Gay marriage ban ruled unconstitutional

The WSJ reports:

This just in: San Francisco federal judge Vaughn Walker has shot down California's Proposition 8, the initiative passed by voters in 2008 that banned same-sex marriage.

Judge Walker said Proposition 8 violated the federal constitutional rights of gays and lesbians to marry the partners of their choice. Click here for the opinion.

“Plaintiffs challenge Proposition 8 under the Due Process and Equal Protection Clauses of the Fourteenth Amendment,” the judge wrote. “Each challenge is independently meritorious, as Proposition 8 both unconstitutionally burdens the exercise of the fundamental right to marry and creates an irrational classification on the basis of sexual orientation.”

Walker's ruling is expected to be appealed to the U.S. 9th Circuit Court of Appeals and then up to the U.S. Supreme Court.

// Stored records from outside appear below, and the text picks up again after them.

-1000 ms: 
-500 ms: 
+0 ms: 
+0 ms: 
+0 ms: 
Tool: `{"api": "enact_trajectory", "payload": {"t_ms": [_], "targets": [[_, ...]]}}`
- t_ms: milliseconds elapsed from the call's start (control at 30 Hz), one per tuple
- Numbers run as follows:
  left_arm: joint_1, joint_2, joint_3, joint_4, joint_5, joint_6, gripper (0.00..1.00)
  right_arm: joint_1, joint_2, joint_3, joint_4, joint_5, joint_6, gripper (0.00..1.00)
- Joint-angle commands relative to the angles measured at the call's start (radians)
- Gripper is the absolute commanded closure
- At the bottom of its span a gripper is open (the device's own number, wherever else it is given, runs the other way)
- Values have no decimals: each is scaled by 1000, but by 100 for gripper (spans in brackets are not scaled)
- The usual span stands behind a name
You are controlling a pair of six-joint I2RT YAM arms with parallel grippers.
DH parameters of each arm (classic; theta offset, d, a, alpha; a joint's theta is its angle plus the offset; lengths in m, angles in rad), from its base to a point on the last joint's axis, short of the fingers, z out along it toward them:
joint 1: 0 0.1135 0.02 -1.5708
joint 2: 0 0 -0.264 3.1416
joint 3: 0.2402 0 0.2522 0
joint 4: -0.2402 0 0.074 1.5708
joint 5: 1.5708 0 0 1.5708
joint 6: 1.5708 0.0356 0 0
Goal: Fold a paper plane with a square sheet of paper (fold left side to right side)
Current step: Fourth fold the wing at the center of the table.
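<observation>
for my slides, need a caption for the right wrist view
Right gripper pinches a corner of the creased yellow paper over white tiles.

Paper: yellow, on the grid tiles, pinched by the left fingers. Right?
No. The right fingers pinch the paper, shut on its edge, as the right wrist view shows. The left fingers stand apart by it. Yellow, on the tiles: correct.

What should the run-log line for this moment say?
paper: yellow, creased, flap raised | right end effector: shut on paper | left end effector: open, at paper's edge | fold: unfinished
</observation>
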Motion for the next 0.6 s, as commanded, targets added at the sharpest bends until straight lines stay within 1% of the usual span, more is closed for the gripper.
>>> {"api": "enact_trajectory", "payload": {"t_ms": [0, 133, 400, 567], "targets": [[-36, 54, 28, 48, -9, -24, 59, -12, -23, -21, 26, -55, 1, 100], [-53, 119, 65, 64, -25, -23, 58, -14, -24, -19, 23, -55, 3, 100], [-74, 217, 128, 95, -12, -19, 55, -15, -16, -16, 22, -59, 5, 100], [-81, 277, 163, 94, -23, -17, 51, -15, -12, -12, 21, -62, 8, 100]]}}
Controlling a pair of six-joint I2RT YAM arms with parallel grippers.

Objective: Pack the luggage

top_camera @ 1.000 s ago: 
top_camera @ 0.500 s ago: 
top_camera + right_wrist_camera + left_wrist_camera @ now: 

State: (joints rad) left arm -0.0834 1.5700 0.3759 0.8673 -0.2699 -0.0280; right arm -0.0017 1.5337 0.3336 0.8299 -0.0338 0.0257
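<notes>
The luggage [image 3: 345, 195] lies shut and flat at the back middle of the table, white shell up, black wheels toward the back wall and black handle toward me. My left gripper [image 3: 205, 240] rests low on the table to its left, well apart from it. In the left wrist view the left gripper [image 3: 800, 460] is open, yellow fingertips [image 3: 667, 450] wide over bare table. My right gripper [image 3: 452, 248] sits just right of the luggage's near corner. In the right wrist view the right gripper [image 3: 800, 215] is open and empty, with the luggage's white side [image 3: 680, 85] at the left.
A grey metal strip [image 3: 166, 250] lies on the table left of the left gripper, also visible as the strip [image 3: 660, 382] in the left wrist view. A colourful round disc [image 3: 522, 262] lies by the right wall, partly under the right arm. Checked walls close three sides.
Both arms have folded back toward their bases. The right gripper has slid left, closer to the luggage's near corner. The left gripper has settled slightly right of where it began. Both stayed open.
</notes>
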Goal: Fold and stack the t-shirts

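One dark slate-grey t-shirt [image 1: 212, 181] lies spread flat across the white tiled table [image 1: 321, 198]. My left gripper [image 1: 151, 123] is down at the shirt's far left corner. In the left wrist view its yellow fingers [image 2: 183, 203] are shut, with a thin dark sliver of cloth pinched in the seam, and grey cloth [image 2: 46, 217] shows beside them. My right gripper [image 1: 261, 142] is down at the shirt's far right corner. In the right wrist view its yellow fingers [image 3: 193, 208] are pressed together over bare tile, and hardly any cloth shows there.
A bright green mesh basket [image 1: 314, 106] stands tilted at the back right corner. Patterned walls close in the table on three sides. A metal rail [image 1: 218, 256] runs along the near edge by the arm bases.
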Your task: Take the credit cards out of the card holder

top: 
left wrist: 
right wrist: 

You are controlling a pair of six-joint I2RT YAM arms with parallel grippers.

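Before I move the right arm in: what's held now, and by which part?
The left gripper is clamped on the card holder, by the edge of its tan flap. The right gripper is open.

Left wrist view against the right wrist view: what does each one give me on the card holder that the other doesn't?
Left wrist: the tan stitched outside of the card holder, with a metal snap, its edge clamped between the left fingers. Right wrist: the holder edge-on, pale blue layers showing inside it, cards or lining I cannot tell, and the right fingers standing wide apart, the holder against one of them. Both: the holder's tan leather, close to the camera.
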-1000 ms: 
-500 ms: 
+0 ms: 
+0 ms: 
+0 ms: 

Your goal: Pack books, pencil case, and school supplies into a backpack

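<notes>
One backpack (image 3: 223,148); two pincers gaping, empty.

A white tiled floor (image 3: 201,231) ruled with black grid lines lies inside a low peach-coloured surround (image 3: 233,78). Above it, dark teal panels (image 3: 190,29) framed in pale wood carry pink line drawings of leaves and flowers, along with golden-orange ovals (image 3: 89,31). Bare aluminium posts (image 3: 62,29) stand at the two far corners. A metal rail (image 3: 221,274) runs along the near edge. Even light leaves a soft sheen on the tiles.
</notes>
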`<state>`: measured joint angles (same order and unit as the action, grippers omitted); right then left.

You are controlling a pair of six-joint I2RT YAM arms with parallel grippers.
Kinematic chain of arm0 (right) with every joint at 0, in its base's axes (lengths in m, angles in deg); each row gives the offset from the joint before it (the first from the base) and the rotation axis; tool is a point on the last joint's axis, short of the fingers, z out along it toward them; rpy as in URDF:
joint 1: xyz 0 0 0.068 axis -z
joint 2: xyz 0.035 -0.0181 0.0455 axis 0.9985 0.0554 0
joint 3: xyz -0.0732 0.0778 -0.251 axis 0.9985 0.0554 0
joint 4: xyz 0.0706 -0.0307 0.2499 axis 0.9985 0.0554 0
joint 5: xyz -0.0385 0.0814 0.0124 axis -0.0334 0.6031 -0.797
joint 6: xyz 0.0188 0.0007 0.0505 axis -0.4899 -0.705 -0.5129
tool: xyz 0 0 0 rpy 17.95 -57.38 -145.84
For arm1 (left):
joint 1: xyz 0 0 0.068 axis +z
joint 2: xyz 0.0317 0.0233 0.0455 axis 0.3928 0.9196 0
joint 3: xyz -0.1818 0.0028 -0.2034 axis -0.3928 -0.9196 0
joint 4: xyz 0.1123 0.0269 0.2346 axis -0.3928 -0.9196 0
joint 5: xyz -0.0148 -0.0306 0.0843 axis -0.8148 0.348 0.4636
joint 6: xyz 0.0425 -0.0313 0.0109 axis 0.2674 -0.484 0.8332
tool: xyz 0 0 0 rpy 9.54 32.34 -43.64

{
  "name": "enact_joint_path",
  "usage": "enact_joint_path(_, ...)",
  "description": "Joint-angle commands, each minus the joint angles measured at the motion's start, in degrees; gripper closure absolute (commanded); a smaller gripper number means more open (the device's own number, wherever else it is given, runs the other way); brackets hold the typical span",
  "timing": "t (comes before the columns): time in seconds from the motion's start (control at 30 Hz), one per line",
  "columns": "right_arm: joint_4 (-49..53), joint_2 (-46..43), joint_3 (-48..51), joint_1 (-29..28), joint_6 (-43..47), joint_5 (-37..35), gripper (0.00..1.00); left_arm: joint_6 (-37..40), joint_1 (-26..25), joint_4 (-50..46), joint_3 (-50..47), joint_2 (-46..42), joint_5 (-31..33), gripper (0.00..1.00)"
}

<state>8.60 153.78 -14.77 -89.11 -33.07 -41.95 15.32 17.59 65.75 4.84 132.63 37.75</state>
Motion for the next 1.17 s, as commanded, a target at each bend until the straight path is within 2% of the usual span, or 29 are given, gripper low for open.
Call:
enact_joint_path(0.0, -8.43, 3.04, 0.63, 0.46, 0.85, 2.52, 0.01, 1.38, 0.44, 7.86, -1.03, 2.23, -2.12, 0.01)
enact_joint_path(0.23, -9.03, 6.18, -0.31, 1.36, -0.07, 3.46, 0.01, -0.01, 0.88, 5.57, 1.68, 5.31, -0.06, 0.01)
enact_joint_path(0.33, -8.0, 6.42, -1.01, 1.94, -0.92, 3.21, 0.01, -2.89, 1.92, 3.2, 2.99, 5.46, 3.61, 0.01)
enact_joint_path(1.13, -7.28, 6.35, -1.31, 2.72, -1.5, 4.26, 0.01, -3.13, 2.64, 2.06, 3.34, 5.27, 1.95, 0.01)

If I lived in California I would have voted against Proposition 8. I have no problems with same sex marriage.

But I do not like judges deciding that there is a constitutional right for same sex marriage, and over-riding the will of the people.

I do not think the intent of the the drafters of the US Constitution and Bill of Rights could possibly have been to force same-sex marriage onto a state, despite its rejection by popular decision.

Eventually the US Supreme Court will decide the case on the legal issues. I am more interested in the political.

I think having Judges “decide” something is a right is generally counter-productive. Roe v Wade is a fine example. Why so many hate that decision, is because a group of Judges decided abortion policy for the entire States. If Roe v Wade had never been decided that way, I beleive most states would not have reasonable abortion laws, without anywhere near the controversy that surrounds them.

Justice Scalia has made the point that there is almost no controversy over women having got the vote, because it was done the proper way – through elected representatives changing the law. If the US Supreme Court had just one day declared women have the vote, then the decision would have far less “ownership” from the public.

I'm not against an entrenched bill of rights, where laws that conflict with it can be struck down. I am against what is generally called judicial activism where issues that should be decided through the political process, are decided overwhelmingly by the judicial process.

Interestingly the Judge who made the ruling is gay, but was a Reagan appointee and is regarded as conservative or tending libertarian.